Beginning with the line of the entries below that holds "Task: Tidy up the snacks" and ending with the line that holds "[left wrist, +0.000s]", transcribe each line exactly as written. Pictures stay out.

[Recorded data]
+++

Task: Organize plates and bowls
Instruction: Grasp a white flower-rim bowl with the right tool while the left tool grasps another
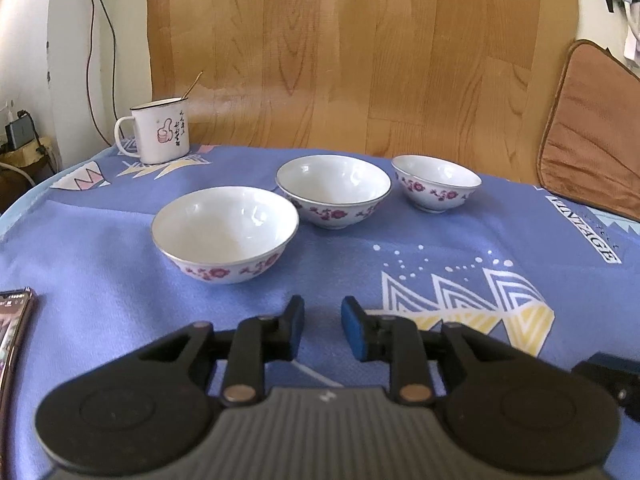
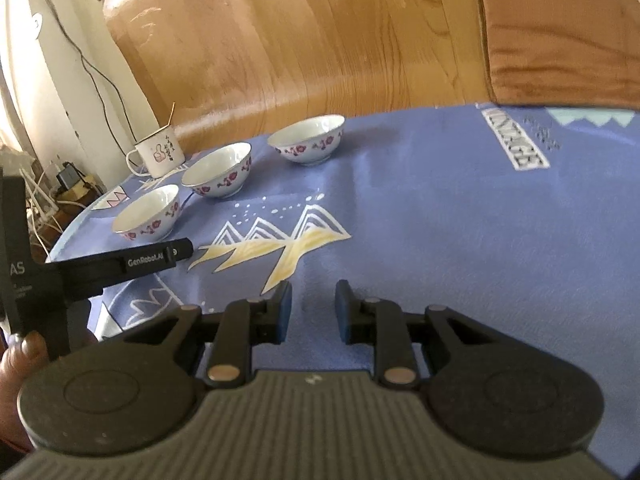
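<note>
Three white bowls with purple flower patterns stand apart in a row on the blue tablecloth. In the left wrist view they are the near bowl [image 1: 225,234], the middle bowl [image 1: 334,190] and the far right bowl [image 1: 436,182]. My left gripper [image 1: 322,330] is open and empty, a short way in front of the near bowl. In the right wrist view the same bowls show at the left: near [image 2: 147,212], middle [image 2: 218,170], far [image 2: 307,139]. My right gripper [image 2: 312,310] is open and empty over the cloth, well right of the bowls. The left gripper's body [image 2: 120,266] shows at the left.
A white enamel mug [image 1: 158,130] with a stick in it stands at the back left. A phone [image 1: 12,328] lies at the left edge. A brown cushion [image 1: 592,140] sits at the right. A wooden panel [image 1: 360,52] stands behind the table.
</note>
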`<state>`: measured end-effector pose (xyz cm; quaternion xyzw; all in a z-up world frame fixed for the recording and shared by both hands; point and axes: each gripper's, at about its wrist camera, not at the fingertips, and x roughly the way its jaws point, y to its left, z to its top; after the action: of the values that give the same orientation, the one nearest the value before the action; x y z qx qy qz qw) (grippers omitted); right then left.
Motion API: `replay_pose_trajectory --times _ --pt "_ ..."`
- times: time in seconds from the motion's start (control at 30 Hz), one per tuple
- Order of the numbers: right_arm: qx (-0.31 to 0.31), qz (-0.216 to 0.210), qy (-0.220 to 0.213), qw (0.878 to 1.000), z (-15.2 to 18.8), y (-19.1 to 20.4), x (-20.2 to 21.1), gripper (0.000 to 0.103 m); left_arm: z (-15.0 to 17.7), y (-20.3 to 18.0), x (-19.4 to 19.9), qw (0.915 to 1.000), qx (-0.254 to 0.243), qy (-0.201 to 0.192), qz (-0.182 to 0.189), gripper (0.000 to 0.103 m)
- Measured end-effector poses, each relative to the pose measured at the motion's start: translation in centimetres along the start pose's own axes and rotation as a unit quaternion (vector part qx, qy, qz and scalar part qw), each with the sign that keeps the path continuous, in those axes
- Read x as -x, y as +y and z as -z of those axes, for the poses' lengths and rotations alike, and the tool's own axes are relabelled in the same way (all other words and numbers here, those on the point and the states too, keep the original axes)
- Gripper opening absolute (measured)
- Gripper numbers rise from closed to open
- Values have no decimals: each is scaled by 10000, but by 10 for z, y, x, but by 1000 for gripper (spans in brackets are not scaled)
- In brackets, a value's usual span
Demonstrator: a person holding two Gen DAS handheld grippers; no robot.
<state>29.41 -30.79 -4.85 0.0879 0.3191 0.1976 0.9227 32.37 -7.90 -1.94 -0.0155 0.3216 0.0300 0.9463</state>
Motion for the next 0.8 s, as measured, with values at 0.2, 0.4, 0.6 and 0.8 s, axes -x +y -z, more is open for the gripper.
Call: replay_pose_trajectory --times 0.2,0.4,0.6,0.8 --pt "-79 102 -126 9998 -2 0 5 27 0 0 1 10000 -22 -3 15 25" --pt "-187 179 -144 9996 1 -1 6 27 0 -1 3 9999 -92 -16 71 30" --pt "-333 170 -18 9993 -8 -5 -1 28 0 0 3 9999 -94 -14 129 32" --pt "-493 -157 621 9967 -26 -11 -18 31 -1 1 2 9997 -123 -8 216 35"
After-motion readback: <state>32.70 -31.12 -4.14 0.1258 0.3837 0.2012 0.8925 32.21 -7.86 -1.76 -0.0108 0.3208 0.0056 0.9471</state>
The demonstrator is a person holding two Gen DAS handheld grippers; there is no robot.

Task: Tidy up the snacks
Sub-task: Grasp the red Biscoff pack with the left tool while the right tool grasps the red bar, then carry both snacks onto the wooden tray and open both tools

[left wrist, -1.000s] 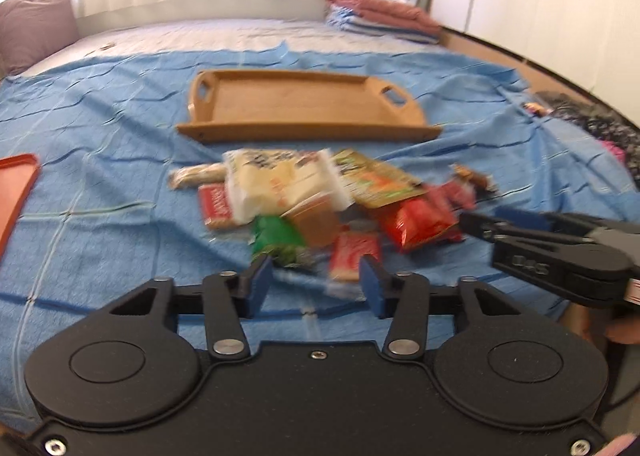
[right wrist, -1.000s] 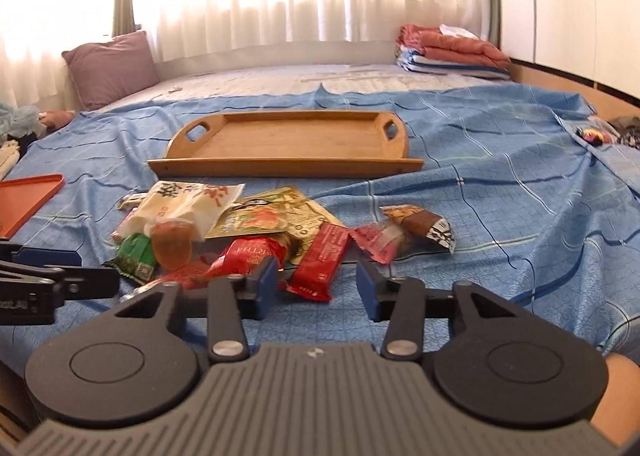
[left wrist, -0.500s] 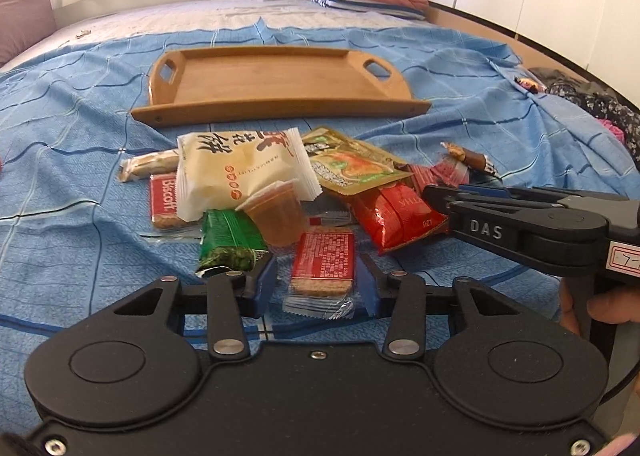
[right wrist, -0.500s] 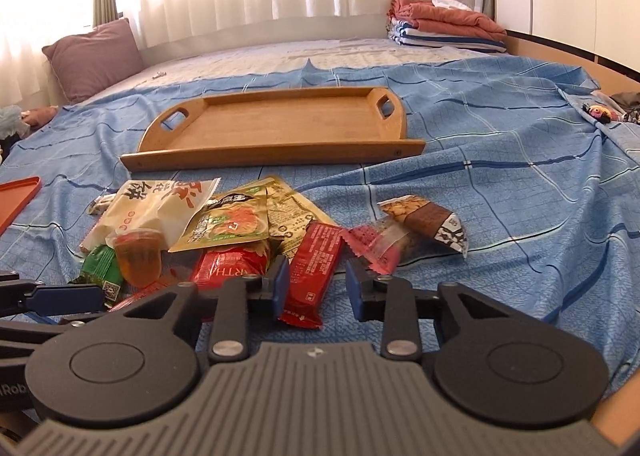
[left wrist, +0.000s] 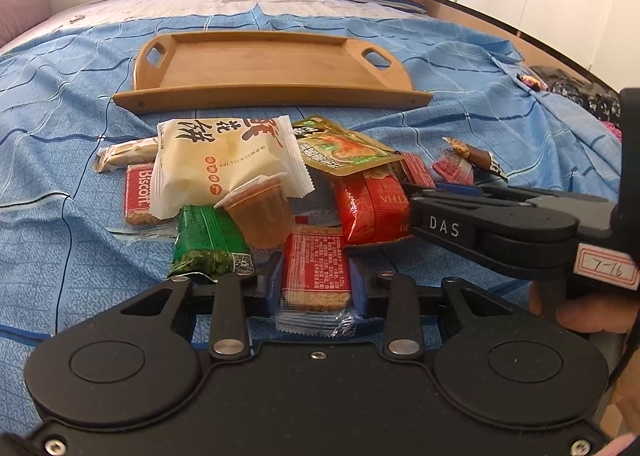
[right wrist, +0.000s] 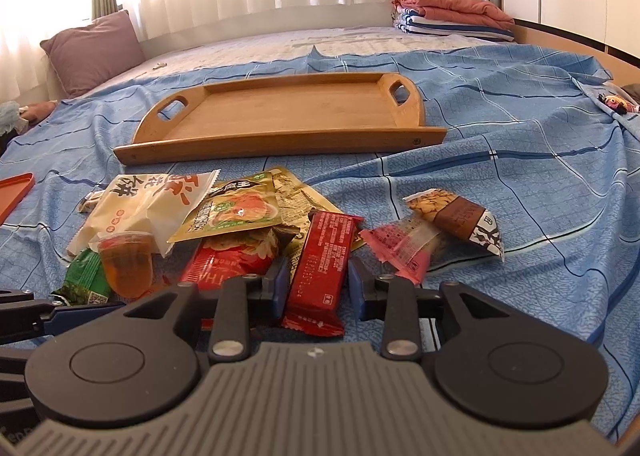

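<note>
A heap of snacks lies on the blue bedsheet in front of a bare wooden tray (left wrist: 272,97). My left gripper (left wrist: 316,288) has its jaws closing on a red biscuit packet (left wrist: 316,262), and the blue pads press its two long sides. In the right wrist view my right gripper (right wrist: 318,290) is shut on a red wafer bar (right wrist: 326,260) that points away from me. The right gripper (left wrist: 416,191) also reaches in from the right of the left wrist view. A white biscuit bag (left wrist: 224,167), a jelly cup (left wrist: 260,215) and a green packet (left wrist: 208,244) lie beside the left jaws.
A red crisp bag (left wrist: 372,207), an olive pouch (right wrist: 236,207), a pink packet (right wrist: 404,244) and a brown wrapper (right wrist: 460,215) lie in the heap. An orange tray (right wrist: 14,191) sits far left. A purple pillow (right wrist: 92,51) and folded blankets (right wrist: 448,11) lie at the back.
Both grippers came forward and down onto the heap. The left jaws closed around the red biscuit packet, the right jaws around the red wafer bar.
</note>
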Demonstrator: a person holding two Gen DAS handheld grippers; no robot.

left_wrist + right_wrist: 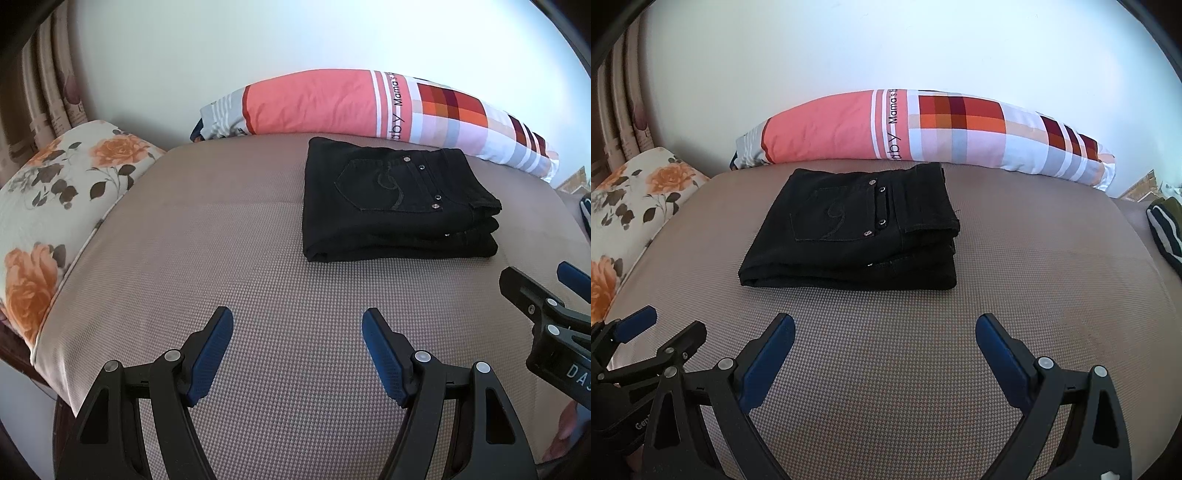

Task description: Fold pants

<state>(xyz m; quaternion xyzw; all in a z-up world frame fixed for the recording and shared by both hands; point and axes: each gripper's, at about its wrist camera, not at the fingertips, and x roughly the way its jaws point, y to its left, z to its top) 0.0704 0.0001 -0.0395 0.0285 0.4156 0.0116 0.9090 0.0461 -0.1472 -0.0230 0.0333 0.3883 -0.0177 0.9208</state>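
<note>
On the beige bed (221, 258) we see black jeans (395, 203) folded into a compact stack, back pocket up, just before a striped pillow (332, 103); a floral pillow (55, 192) lies left. Our left gripper (297, 325) and right gripper (885, 330) hover with fingers wide, empty, nothing between them and the jeans.

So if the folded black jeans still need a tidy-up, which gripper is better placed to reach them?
Right, marginally. The folded black jeans lie almost straight ahead of the open right gripper; from the open left gripper they sit off to its right. Neither touches them.
</note>
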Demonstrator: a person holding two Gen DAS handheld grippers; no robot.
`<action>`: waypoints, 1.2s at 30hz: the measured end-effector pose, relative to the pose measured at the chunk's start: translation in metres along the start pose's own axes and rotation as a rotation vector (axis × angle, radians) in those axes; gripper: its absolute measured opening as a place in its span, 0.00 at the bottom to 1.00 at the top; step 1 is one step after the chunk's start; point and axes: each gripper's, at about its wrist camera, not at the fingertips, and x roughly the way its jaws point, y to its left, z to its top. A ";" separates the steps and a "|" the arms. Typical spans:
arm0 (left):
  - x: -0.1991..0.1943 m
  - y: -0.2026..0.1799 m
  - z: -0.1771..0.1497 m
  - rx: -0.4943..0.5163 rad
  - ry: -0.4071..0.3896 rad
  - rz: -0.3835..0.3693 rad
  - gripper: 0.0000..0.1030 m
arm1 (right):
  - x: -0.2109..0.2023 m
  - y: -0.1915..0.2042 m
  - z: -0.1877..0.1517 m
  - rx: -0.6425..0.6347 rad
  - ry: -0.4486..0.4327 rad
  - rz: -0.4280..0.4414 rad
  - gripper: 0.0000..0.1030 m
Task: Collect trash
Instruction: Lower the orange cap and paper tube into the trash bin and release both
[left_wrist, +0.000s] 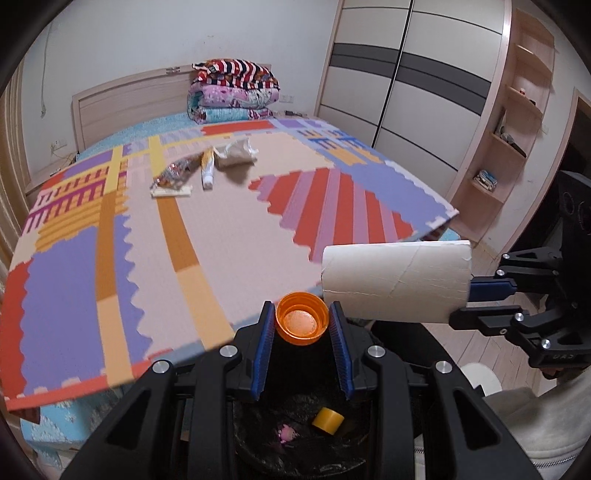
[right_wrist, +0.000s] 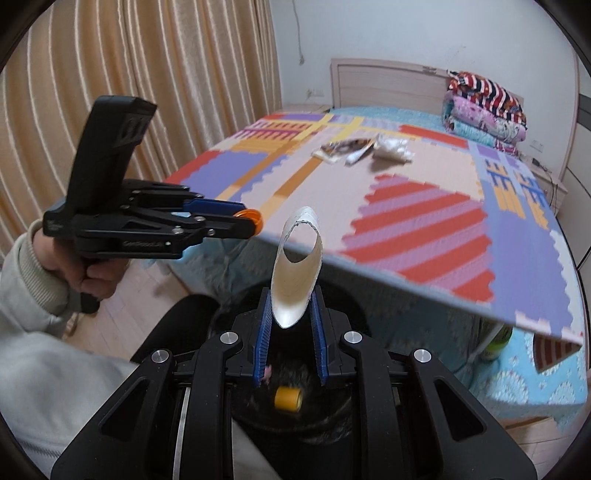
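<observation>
Trash in my grip right now: an orange bottle cap (left_wrist: 302, 323) pinched between the blue pads of my left gripper (left_wrist: 302, 325), and a cardboard tube (right_wrist: 297, 273) squeezed at its lower end by my right gripper (right_wrist: 291, 314). Both tools angle downward, and both sit over the black-lined bin (left_wrist: 306, 454) on the floor at the foot of the bed. In the right wrist view my left hand (right_wrist: 79, 273) wraps the pistol handle, a pale grey sleeve (right_wrist: 33, 295) covering the wrist, and the cap shows as an orange disc at the jaw tips, level with the mat's near edge.

The foam puzzle mat (left_wrist: 229, 221) overhangs the bed (left_wrist: 59, 417); its near edge runs just beyond both sets of fingertips, with bare wooden floor (left_wrist: 491, 339) to the right of the bin and a curtain (right_wrist: 110, 74) to the left of the bed. The tube's free end reaches up close to that mat edge.

The cap faces me open side up, its inside pale and speckled. The tube is off-white, creased, and flattened where the pads press it. Inside the bin lie a yellow tape roll (left_wrist: 328, 420) and a small pink scrap (left_wrist: 285, 432). More litter lies far up the mat: a crinkled snack wrapper (left_wrist: 173, 171), a squeezed tube (left_wrist: 207, 168), a flat white stick (left_wrist: 171, 191) and a crumpled clear bag (left_wrist: 236, 153).
</observation>
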 end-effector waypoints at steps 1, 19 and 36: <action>0.002 -0.001 -0.004 0.000 0.009 -0.002 0.28 | 0.001 0.001 -0.004 0.001 0.011 0.005 0.20; 0.081 0.017 -0.084 -0.093 0.270 -0.045 0.28 | 0.087 -0.002 -0.057 0.014 0.305 0.007 0.21; 0.123 0.022 -0.109 -0.110 0.395 -0.034 0.29 | 0.155 -0.010 -0.078 0.070 0.465 0.042 0.22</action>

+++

■ ANSWER TO THIS EXERCISE:
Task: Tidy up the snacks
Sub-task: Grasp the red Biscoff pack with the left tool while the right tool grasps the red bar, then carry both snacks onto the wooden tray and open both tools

[left wrist, -1.000s] 
[right wrist, -1.000s] 
[left wrist, -0.500s] 
[right wrist, -0.500s] 
[left wrist, +0.000s] 

The answer has been fully stated.